Required work
Begin at the line below that has "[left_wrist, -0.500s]". Stop after the line that has "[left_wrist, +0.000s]", repeating each line exactly and leaving out the pictures.

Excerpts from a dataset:

_ _ _ _ _ _ _

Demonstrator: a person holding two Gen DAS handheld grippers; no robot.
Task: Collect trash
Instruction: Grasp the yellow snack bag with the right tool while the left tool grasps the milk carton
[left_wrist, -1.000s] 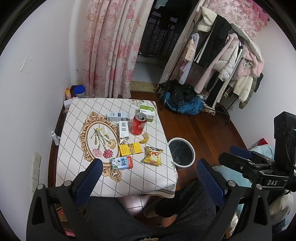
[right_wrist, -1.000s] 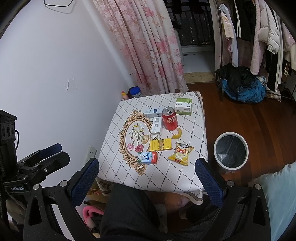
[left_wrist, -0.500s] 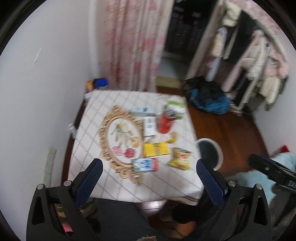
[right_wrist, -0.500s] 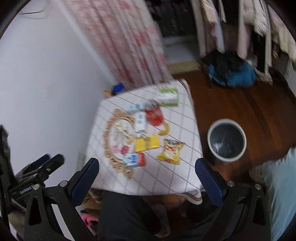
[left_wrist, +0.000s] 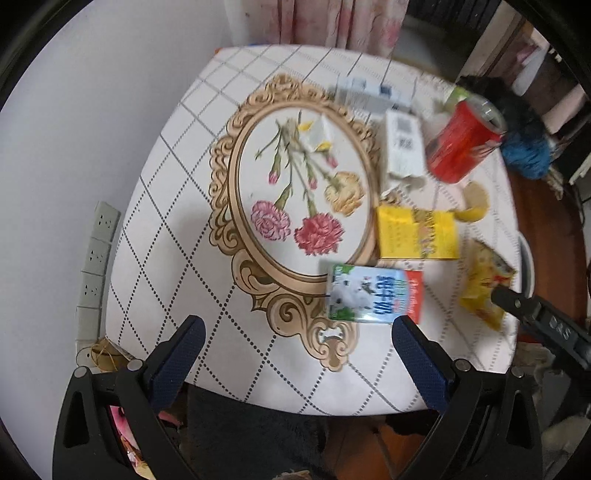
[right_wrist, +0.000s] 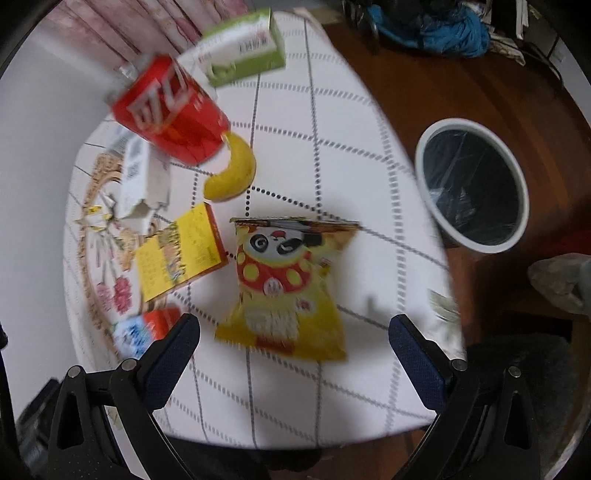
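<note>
Both grippers hang over the near edge of the table with their blue-padded jaws spread wide and nothing between them. Just ahead of the left gripper (left_wrist: 295, 354) lies a milk carton (left_wrist: 373, 293) on its side, half over the gold frame printed on the checked tablecloth (left_wrist: 177, 206). Beyond the carton sits a flat yellow box (left_wrist: 415, 232), and past that a white carton (left_wrist: 402, 147) with a torn end, then a blue-and-white box (left_wrist: 369, 94) near the far side. A red soda can (left_wrist: 461, 144) stands to the right of the white carton, with a banana piece (left_wrist: 474, 203) at its foot.

Ahead of the right gripper (right_wrist: 295, 350), almost between its fingers, lies a yellow snack bag (right_wrist: 284, 291) printed with a panda face. The yellow box (right_wrist: 181, 254) touches the bag's left edge; the banana piece (right_wrist: 232, 173) and the soda can (right_wrist: 170, 110) lie farther out, and a green-and-white box (right_wrist: 243, 48) rests at the far side. On the wooden floor (right_wrist: 424, 66) to the right of the table stands a white-rimmed trash bin (right_wrist: 472, 184) with a dark liner. A tip of the right gripper (left_wrist: 539, 317) shows in the left wrist view, over the snack bag (left_wrist: 484, 284).
</note>
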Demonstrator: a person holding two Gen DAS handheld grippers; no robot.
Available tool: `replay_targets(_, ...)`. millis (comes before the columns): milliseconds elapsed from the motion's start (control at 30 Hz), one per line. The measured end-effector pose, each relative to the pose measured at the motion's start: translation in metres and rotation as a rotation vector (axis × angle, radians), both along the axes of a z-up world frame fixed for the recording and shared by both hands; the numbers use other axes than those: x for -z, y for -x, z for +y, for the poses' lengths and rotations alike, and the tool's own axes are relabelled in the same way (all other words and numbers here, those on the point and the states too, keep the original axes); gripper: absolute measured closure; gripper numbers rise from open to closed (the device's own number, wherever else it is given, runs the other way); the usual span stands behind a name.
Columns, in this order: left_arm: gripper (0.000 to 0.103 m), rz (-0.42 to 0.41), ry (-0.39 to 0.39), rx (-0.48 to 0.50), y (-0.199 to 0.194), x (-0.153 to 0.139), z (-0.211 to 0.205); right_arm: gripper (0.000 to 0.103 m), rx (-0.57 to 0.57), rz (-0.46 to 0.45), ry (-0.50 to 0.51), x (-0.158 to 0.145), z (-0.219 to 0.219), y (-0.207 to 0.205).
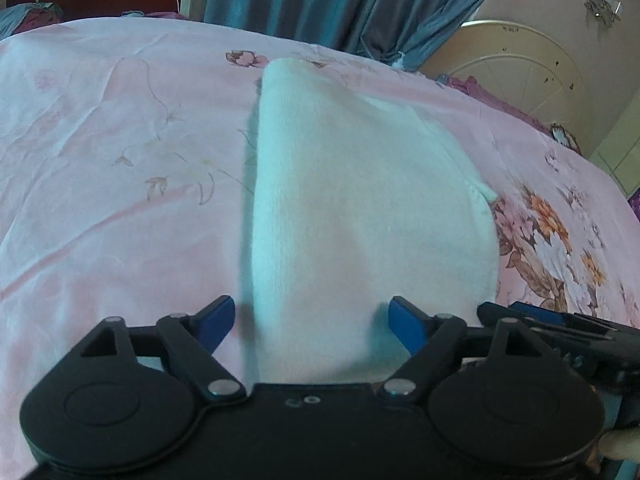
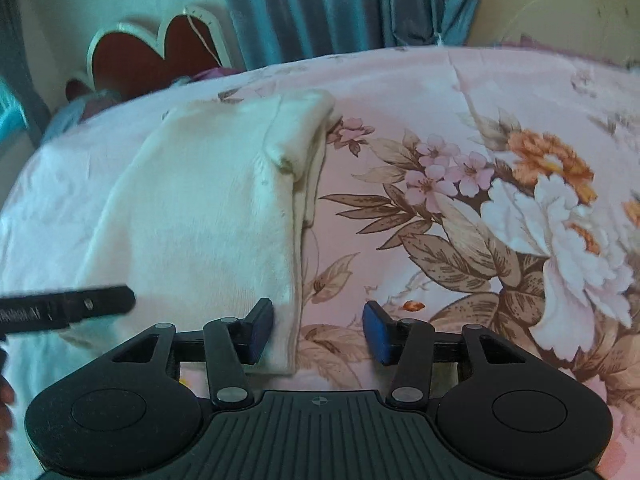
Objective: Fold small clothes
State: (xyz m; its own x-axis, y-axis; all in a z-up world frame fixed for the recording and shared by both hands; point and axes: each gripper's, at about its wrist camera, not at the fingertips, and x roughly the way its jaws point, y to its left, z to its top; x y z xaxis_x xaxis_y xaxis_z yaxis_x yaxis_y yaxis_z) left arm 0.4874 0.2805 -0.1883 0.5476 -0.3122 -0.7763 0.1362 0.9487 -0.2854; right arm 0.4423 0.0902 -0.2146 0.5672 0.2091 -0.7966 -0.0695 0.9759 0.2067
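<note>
Left wrist view shows the left claw [image 1: 311,320] spread wide, its blue pads on either side of the near end of a white folded garment [image 1: 360,208] and gripping nothing. The garment lies on a pink floral bedsheet [image 1: 120,160], running lengthwise away from the camera, with a small tab sticking out at its right edge. A faint round mark on the claw's black body is too small to read. At the right edge, part of the right claw [image 1: 560,324] pokes in, mostly cut off by the frame.

Right wrist view has the right claw [image 2: 319,332] open at a moderate width and empty; its left pad [image 2: 260,330] sits over the garment's [image 2: 200,208] near right corner, the right pad over bare sheet [image 2: 400,100]. The garment's right side shows stacked layers, with a folded flap near the far end. A black bar of the left claw [image 2: 80,306] enters from the left, blurred, with pale lettering I cannot read. A small crosshair mark sits on the ribbed body.

Beyond the bed stand a blue curtain [image 2: 340,4] and a red heart-shaped headboard [image 2: 160,56]. Right of the garment, the sheet's large flower print [image 2: 540,220] lies open; left of it, plain pink sheet stretches to the bed's edge.
</note>
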Motion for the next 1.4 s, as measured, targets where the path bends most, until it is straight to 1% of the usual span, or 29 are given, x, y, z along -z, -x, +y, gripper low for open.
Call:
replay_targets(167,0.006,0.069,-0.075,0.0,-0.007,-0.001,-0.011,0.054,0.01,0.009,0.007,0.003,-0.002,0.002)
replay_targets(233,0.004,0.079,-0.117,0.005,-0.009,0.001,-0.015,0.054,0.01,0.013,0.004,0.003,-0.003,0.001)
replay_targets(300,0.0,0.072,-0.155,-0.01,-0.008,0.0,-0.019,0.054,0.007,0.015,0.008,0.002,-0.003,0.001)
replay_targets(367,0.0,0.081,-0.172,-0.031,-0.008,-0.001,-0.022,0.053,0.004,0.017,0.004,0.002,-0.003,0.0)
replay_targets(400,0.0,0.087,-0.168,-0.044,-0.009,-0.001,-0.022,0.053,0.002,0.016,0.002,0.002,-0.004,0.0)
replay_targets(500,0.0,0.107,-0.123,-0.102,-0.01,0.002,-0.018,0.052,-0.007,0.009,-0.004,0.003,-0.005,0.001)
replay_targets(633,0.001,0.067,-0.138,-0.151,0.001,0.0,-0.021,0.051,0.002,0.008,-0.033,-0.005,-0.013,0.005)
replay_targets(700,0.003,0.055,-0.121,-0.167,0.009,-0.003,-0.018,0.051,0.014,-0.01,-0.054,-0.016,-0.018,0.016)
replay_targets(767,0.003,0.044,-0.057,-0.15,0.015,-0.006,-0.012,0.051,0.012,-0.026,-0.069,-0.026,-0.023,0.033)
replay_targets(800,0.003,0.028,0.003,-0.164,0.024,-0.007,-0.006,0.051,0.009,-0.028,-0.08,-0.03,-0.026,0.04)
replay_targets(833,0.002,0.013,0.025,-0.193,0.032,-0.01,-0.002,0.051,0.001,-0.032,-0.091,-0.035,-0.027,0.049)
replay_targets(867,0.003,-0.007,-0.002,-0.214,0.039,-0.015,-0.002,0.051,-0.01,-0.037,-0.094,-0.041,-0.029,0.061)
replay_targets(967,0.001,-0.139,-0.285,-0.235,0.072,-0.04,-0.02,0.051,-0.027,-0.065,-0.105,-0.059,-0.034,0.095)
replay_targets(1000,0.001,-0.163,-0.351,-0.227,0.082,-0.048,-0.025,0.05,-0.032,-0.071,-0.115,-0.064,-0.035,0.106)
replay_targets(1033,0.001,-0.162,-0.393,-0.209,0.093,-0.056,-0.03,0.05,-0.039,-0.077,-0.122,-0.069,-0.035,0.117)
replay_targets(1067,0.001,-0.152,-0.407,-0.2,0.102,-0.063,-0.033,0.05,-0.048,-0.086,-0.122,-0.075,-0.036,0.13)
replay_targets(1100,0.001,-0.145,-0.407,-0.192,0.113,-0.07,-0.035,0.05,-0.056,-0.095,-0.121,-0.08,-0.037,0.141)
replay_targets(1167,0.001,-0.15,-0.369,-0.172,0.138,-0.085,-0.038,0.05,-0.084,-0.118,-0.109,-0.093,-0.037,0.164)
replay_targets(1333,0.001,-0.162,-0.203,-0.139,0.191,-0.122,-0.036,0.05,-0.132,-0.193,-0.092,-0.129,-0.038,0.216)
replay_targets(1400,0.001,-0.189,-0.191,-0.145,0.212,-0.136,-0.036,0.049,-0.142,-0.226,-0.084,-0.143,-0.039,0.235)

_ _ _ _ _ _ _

Response below
[left_wrist, -0.500s] 
[right_wrist, -0.500s] 
[left_wrist, +0.000s] 

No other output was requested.